EXERCISE - After locating "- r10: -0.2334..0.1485" in the listing below, copy that line and each one after it exactly, ending with the line that has "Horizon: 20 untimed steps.".

--------------------

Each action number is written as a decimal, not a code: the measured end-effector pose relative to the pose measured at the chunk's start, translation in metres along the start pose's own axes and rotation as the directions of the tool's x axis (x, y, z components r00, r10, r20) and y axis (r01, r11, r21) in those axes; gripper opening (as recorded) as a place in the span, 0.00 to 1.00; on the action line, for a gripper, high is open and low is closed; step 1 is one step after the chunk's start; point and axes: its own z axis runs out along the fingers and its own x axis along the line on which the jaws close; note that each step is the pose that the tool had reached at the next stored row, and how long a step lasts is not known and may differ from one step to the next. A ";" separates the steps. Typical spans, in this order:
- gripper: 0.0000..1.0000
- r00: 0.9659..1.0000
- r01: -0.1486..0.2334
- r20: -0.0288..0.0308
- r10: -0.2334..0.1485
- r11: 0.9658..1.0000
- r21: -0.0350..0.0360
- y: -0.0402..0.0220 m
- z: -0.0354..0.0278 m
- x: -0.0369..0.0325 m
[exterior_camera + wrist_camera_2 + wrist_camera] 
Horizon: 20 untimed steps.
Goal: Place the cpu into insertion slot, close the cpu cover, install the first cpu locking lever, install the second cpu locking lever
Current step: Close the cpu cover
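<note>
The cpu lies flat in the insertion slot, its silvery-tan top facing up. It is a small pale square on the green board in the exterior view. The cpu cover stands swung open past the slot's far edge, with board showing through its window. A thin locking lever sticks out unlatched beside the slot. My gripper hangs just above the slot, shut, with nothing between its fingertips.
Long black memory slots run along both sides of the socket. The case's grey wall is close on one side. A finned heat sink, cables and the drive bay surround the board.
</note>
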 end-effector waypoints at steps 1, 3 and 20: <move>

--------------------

RESULT FOR THIS EXERCISE -
- r10: -0.2334..0.1485
- r11: 0.9658..1.0000
- r21: -0.0350..0.0360
- y: -0.0402..0.0220 m
- z: -0.0354..0.0278 m
- x: -0.0369..0.0325 m
[exterior_camera + wrist_camera_2 + wrist_camera] 
Horizon: 20 untimed steps.

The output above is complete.